- Work request
Please restate the data that follows word for word, with the pictures left out.

+++

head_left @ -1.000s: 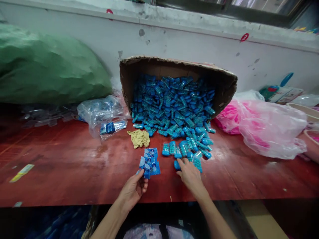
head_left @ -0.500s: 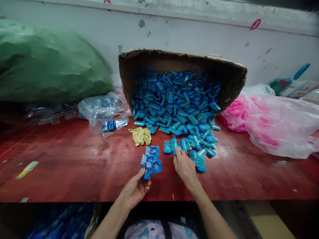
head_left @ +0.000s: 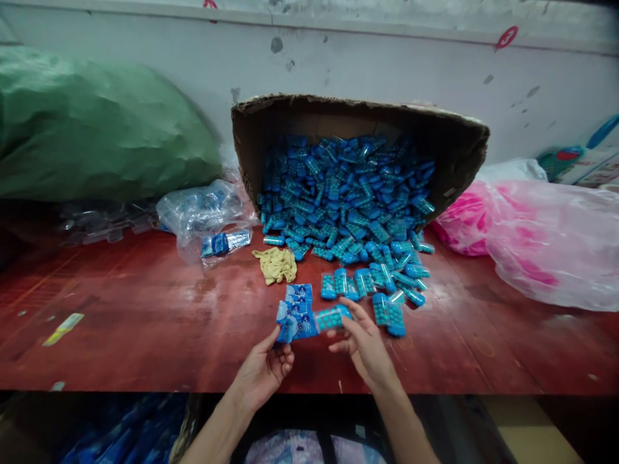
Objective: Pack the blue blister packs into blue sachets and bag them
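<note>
Over the red table, right hand has lifted a blue case; left hand still pinches blue cards.

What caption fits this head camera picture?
Right hand holds a blue plastic case beside blue printed cards in the left hand.

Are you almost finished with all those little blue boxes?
Not nearly. A few blue packets lie in a short stack by the left hand, which pinches the nearest one. The right hand holds one blue case next to it. A tipped cardboard box spills a big heap of cases.
</note>
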The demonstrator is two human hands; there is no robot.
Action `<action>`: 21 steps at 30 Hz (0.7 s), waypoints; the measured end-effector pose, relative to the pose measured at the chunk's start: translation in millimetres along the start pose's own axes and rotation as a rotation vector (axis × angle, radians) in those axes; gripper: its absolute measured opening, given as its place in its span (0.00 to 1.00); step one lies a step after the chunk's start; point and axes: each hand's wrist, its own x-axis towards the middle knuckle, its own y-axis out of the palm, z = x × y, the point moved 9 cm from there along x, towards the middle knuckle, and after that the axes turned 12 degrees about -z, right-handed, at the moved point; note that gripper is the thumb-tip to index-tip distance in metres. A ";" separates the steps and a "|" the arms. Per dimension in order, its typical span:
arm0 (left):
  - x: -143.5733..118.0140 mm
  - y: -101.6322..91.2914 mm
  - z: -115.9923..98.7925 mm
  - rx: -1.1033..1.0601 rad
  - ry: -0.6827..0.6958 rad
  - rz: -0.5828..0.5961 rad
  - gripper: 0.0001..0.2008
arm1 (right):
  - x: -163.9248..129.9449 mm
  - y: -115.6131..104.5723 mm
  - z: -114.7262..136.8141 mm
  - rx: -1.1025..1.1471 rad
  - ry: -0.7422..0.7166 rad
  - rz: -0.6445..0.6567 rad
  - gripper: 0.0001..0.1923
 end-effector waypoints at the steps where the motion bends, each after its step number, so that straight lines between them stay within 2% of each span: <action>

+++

- Output of the task
head_left @ -1.000s: 
head_left @ -0.500s: 
head_left @ +0.000s: 
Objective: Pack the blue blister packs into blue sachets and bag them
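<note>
Over the red table, right hand has lifted a blue case; left hand still pinches blue cards.

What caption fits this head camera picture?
Right hand holds a blue plastic case beside blue printed cards in the left hand.

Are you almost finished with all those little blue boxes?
Not nearly. A few blue packets lie in a short stack by the left hand, which pinches the nearest one. The right hand holds one blue case next to it. A tipped cardboard box spills a big heap of cases.
</note>
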The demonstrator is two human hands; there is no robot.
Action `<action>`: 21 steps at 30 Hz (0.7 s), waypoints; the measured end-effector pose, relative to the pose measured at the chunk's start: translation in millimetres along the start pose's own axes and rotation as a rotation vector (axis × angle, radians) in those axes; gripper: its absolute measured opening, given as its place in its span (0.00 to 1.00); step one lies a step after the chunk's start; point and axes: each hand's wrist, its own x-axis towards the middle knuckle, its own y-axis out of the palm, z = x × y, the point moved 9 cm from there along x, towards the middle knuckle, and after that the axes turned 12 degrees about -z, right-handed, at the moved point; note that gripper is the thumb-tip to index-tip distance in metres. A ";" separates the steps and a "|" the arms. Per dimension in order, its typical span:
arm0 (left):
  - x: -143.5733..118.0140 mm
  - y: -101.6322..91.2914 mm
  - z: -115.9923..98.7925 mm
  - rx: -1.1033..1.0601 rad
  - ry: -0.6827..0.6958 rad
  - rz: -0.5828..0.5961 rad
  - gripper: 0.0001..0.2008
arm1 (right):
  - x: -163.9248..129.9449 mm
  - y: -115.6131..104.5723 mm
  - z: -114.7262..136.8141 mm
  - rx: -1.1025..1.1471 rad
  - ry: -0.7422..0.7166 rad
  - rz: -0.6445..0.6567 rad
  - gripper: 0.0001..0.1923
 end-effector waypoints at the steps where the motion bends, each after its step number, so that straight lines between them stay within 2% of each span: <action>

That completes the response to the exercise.